Vanguardia
Marcos Ruiz recibió, días después, una orden de partir. Ya no sería solamente para salir unas cuantas horas a pasear a caballo por las afueras de la ciudad, sino para dejarla por tiempo indefinido. Y nos estuvimos preparando toda la noche, limpiando las armas, arreglando las monturas, herrando los caballos, requisando cuanta mula hubo en la ciudad para cargarla con cajas de parque. Varias mujeres estuvieron toda la noche moliendo maíz tostado en sus metales, y, revolviéndolo con piloncillo, produjeron el pinole, el alimento del campesino y del caminante, allá en el norte. Nos dieron a cada uno un saco como de tres kilos: era la ración alimenticia para tres días. «Con un puñado de pinole y un trago de agua de tu cantimplora, muy bien te pasas el día.» Todos estaban acostumbrados a esa dosis; yo no, y pensé que podía pasar hambre.
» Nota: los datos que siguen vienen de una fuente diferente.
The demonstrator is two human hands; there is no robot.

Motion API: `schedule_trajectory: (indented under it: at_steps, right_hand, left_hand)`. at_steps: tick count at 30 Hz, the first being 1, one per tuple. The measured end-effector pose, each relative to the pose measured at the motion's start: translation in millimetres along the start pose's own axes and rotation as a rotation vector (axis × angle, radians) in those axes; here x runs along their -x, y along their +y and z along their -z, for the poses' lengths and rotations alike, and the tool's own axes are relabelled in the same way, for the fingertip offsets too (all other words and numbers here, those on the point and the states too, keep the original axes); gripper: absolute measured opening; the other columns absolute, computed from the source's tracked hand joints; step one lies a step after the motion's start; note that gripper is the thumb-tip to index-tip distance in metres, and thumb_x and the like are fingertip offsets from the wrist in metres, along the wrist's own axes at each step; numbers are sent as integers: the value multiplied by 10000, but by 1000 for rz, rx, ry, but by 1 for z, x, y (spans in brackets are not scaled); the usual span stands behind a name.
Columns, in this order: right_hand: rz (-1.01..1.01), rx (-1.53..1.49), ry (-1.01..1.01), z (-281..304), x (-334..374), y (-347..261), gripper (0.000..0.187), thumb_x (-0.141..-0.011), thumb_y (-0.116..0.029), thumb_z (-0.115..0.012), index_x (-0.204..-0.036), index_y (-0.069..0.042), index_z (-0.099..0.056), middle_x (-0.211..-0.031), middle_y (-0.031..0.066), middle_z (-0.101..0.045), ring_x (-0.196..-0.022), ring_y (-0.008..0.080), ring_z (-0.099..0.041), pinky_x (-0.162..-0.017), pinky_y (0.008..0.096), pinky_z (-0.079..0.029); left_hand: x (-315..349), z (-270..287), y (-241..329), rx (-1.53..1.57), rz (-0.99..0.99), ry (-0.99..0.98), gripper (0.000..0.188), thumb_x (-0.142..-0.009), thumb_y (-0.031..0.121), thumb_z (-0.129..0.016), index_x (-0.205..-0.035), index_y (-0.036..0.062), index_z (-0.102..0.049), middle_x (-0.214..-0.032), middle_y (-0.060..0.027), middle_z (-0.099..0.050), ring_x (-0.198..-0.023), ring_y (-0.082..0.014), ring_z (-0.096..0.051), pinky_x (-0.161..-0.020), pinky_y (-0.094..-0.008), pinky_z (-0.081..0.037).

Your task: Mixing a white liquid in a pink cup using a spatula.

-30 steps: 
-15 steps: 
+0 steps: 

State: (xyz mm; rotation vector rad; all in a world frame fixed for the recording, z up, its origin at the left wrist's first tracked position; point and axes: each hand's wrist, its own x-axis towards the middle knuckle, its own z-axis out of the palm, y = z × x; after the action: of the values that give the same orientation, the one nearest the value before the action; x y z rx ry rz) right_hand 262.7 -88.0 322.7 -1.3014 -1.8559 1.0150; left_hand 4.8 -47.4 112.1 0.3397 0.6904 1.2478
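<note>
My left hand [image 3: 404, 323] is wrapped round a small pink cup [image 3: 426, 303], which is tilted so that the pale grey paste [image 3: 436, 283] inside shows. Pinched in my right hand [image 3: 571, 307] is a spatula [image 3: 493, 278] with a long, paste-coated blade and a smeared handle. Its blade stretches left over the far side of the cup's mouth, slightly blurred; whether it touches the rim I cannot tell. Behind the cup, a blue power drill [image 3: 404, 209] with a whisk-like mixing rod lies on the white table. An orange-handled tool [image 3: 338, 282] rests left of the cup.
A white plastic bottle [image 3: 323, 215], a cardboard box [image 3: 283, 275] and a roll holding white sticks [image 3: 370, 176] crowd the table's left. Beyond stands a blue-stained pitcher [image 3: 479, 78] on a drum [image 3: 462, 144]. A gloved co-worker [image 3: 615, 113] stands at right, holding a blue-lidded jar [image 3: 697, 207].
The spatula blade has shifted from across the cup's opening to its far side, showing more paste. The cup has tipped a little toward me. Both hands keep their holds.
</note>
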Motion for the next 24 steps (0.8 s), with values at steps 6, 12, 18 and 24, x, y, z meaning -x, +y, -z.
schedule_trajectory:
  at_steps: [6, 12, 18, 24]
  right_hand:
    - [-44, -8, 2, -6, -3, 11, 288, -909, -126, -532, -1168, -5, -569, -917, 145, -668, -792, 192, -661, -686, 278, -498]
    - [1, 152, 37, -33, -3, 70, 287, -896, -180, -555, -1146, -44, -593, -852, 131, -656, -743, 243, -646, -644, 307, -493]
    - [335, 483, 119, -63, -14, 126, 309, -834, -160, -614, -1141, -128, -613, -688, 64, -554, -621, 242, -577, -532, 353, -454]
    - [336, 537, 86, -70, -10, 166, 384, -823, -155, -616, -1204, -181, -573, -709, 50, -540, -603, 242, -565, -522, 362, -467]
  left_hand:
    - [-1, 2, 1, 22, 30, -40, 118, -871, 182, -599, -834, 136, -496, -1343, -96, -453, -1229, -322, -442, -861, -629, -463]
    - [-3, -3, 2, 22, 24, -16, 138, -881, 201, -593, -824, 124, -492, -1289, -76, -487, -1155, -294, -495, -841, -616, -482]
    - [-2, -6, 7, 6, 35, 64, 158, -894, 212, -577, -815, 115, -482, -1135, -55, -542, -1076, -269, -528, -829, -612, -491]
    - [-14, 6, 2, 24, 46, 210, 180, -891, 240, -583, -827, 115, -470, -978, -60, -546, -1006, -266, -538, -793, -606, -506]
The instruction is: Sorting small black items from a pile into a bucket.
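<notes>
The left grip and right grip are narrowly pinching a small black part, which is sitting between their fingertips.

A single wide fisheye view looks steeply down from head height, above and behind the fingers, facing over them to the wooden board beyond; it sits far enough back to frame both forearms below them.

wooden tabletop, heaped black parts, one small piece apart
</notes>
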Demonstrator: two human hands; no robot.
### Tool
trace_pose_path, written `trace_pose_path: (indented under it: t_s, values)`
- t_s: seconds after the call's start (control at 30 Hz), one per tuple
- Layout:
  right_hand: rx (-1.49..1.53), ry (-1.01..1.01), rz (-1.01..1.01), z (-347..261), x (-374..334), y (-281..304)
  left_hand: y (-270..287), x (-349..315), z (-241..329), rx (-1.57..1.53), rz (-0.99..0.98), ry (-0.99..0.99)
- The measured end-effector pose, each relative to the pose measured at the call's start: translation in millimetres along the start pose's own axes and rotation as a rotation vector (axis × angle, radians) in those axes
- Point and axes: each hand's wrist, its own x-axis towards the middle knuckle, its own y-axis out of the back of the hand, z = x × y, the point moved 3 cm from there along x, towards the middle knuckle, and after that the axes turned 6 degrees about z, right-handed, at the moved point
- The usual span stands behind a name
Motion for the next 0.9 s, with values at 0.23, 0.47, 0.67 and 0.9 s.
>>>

Había que salir antes de que nos viera el sol, pero no fue posible. A última hora no servían unos arneses de las mulas, faltaban varias cajas de parque que tenían que enviamos del Cuartel General, y Marcos había salido a la casa de Orozco a pedir las últimas órdenes. Estaba mi calle llena de hombres, unos a caballo, otros fumando sentados a la orilla de las banquetas, en espera de la orden de marcha; y de acémilas cargadas. De la casa salían los oficiales llevando sus cobijas de abrigo, su ropa enrollada en largos chorizos, para amarrarla así en la parte posterior de la silla de montar; calzadas las espuelas sobre la mitaza de cuero, sujetos los sombreros por el barboquejo atado bajo la nariz, colgando la cuarta, de correas trenzadas, en la muñeca.
Salían y volvían a entrar por lo que se les hubiera olvidado. Entré yo también, por hacer algo; vi las cortinas rasgadas en pedazos por quienes habían querido hacer mantillas de terciopelo para sus caballos; los muebles derribados, los objetos revueltos, las caballerizas vacías, ropas sucias abandonadas, papeles rotos; todo el que salía se llevaba lo que pudiera servirle, aun cuando no fuera de él, y abandonaba lo superfluo en el patio, en los corredores, en los cuartos.
El desastre de mi casa no me afectó. Había perdido el interés por todo ello. La nueva vida me apasionaba, mientras la antigua —si vida había sido— la consideraba como mi lastre. Por fin, iba a estar fuera de aquella casa, para sentirme igual a los otros y que no hubiera motivo para que ellos me miraran como un extraño. Iba a partir a la guerra únicamente por mi gusto, como sin excepción lo hacían todos los demás. Y queriendo ser como ellos, siendo quizá como ellos, ya para salir corté yo también un cuadrado de peluche carnesí para mantilla de mi caballo, y derribé a puntapiés una columna sobre la que había pasado muchos años, con un libro abierto en una mano y con un espadón de bronce en la otra, una figura de mujer que simboliza a la ley; estallaron los mármoles al chocar contra el suelo, y salí pisoteándolos, satisfecho de mí mismo.
Ya la multitud había principiado a moverse: Marcos había llegado, dando la señal de partida. Pasaban las órdenes en gritos, como una corriente que llenara la calle de pared a pared. Galopaban los caballos al sentir las espuelas y corrían las mulas, inclinando el lomo al peso de las cajas de cartuchos que hacían rechinar acompasadamente los aparejos de cuero. En el minuto que transcurrió mientras quité la montura de mi caballo, coloqué la mantilla y ensillé otra vez, todos los hombres pasaron frente a mí a la carrera; a una cuadra de distancia iban dando la vuelta. Yo apretaba los cinchos nerviosamente, con prisa, como si mi vida se contara por instantes y con los dedos. Pero los otros fueron más rápidos que yo; pronto la calle viose desierta: ni un hombre ni una bestia quedaban ahí de la Brigada de Marcos Ruiz. Nadie me había urgido para seguir en ella; nadie, cuando menos, me había esperado. Solamente un poco de ruido y unos copos de polvo se agitaban en la calle algo temblorosa aún.
Ni siquiera pensé en quedarme: monté en el caballo, metí espuelas, y en veinte saltos salí a la avenida por donde la columna había dado vuelta. La vi a través de un velo de polvo, y únicamente cuando me puse a la altura de la última fila de la retaguardia recordé que había dejado abierta la puerta de mi casa. Ya no era tiempo de retroceder sólo para cerrarla.